Thought about us. Wondered how you were. Kept thinking I'd drop by and share awhile. But time and life got very busy. And, as with anything, if you stop setting time aside for it, it gets harder and harder to get back to it. Pretty soon you realize it has been a year or more. Oh, I've peeked in on you. And I've read reports on Caneyhead to see what had been going on. Sometimes those reports made me feel rather insignificant, as it looked like more people were stopping by with me gone than when I was around! Ha, the ego sure didn't know how to take that one.
But, today, I am here. I make no promises and have no expectations. I just know that today I am here and it feels right. It feels like home.
I've seen many bloggers say they stay away because of writer's block. There have been many things I wanted to say, desired to share with you in the past months. So, I'd never call it writer's block...as the ideas were there and I'd be writing them in my head....but there wasn't time to come to the keyboard. And hours would pass....and then sometimes days. Suddenly what I wanted to say seemed unimportant. Or I couldn't feel it anymore. So I didn't care to even try to come and post.
You see that's how I am about writing. I can write about just about anything if asked to. And do a fair job of it. And a few folks that can't write at all might think it is clever.
But that's not how I prefer to write. Not the type of writing I enjoy. In fact there is no real joy in it. Just a vague feeling of accomplishment in that I can complete a task. The joy I get in writing...and the only reason I come here...is in having an idea or thought in my head and simply sitting down and writing it out without analyzing it or editing it.

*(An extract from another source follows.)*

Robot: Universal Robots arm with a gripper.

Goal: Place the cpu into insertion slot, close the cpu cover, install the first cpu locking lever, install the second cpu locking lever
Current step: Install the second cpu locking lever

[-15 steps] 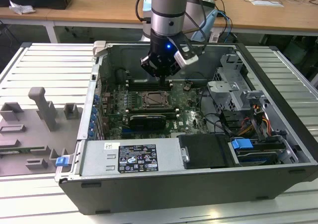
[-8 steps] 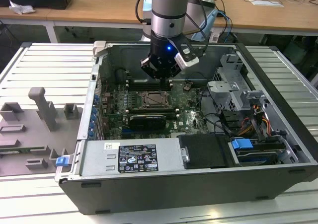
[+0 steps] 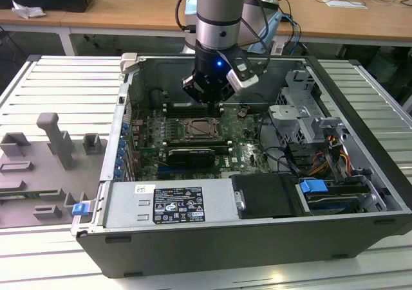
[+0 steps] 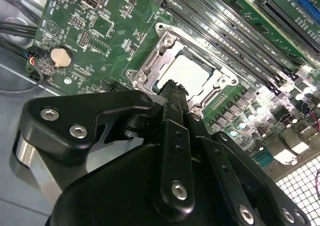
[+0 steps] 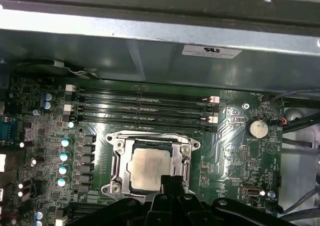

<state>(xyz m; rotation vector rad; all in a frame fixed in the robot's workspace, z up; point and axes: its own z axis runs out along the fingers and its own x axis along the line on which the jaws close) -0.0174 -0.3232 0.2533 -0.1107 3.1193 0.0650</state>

What you see on this blog that is written by me is all purely straight from my heart and head. Written all in one setting. No changes, no editing, no re-writes. Maybe a spell check, since my 5th grade English teacher told me I could be a writer, but I'd have to have someone proof all my work for spelling. That was the early 70's. No one had even thought of spell check then.
When I have these ideas, thoughts, stories, etc. that I want to share it truly burns inside me to share them. So it hurts me more than it ever could any reader when I can't get here to post. I suppose I can make one promise...I'll never leave Caneyhead forever. Whether it is tomorrow or years, I'll always be back.